A estas alturas resulta, cuando menos curioso, leer afirmaciones como «el business travel es un gasto necesario». Es una afirmación rotunda, que corresponde a una reciente encuesta de American Express Global Business Travel, y que recoge la percepción de nada menos que el 76% der los travel managers encuestados. Sólo un 24% de los profesionales objeto del informe definían los viajes de negocio como una inversión.

Es muy probable que para muchos de los encuestados, una vez analizada a fondo la respuesta, la diferencia sea fundamentalmente semántica, porque tanto en el caso de quienes consideran el business travel como gasto, como para quienes lo entienden como inversión, se trataría de una actividad necesaria e imprescindible, cuya ausencia conllevaría efectos negativos.

En ambos casos, por consiguiente, es de suponer los travel managers tendrían asumidas las consecuencias de dejar de viajar, y con ello el retorno de los viajes, en términos de su contribución al crecimiento y desarrollo de la empresa, que tanto GEBTA como Oxford Economics/WTTC fijan en un 1:10 de media.

A partir de aquí podríamos llegar a concluir que el 0% de los travel managers consideran el business travel como una actividad prescindible y nociva para las empresas.

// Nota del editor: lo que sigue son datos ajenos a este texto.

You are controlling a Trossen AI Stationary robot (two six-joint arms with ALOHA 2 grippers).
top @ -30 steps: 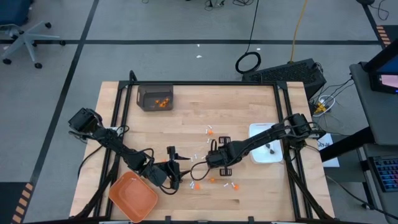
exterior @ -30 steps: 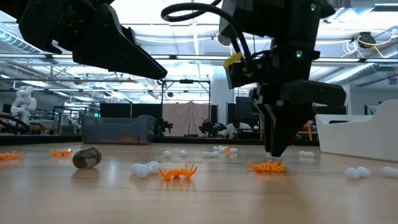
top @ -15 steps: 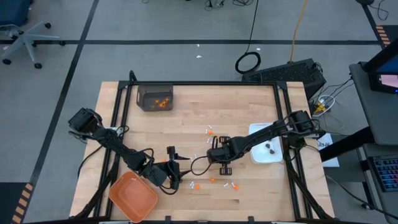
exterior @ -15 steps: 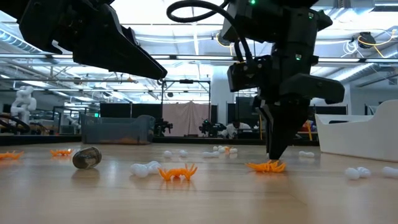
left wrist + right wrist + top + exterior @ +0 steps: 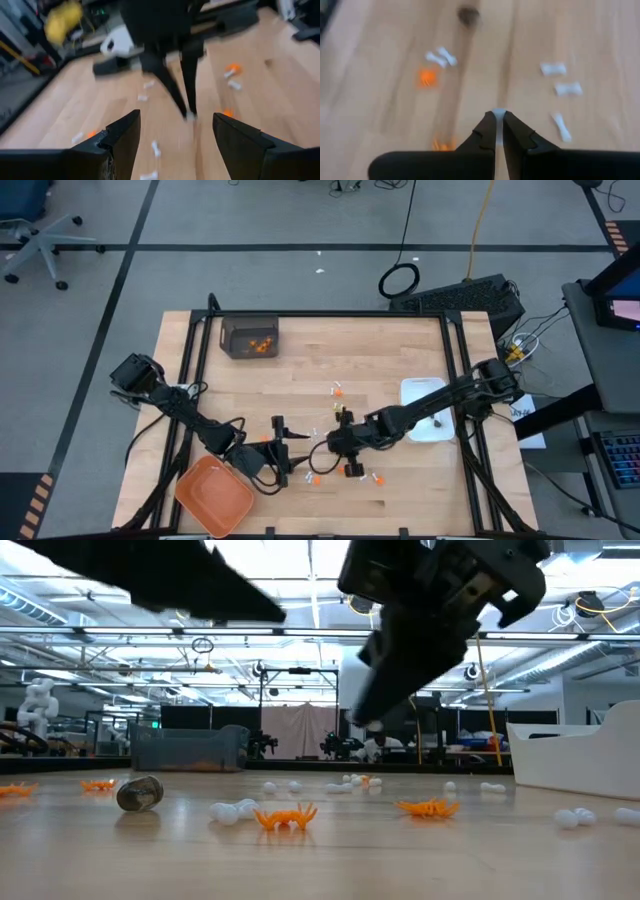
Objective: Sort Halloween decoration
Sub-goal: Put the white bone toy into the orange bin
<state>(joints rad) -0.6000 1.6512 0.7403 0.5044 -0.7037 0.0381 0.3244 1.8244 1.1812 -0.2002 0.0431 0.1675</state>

Entonces, ¿dónde está la diferencia entre el 76% y el 24% de los encuestados? Aunque resulta aventurado de determinar, resulta plausible pensar que la diferencia entre quienes asignan a los viajes la naturaleza de gasto y aquéllos que la consideran inversión, es sobre todo un tema de actitud y perspectiva.

En este caso, no se trataría de una diferencia nimia. Otorgar al viaje un rol de inversión denota una actitud proactiva, que a priori irá asociada a una conducta que tenderá a potenciar los efectos positivos de aquél, a procurar multiplicar el rendimiento de los desplazamientos y a incrementar la productividad de los viajeros mediante políticas correctoras del ahorro, cuando concurren determinadas circunstancias. En definitiva, una actitud más orientada a la expansión.

Para quienes ven los viajes como gasto necesario, es probable que nos enfrentemos a actitudes más conservadoras, tendentes a controlar el impacto de los desplazamientos y por consiguiente a primar el ahorro, sin considerar, por ejemplo, la eventual aplicación de medidas correctoras capaces de aumentar la productividad y el ROI del viaje. En este caso, la actitud del travel manager estará más enfocada a «poner el pie en el freno».

Al final, pues, estaríamos delante de una diferencia profunda, más de fondo que de forma, que puede tener efectos sobre la actividad de la empresa.

Si el viaje es necesario y positivo para las compañías -y en eso parecerían coincidir la totalidad de los encuestados-, ¿por qué no apostar decididamente por él? ¿Por qué no pisar algo más el acelerador?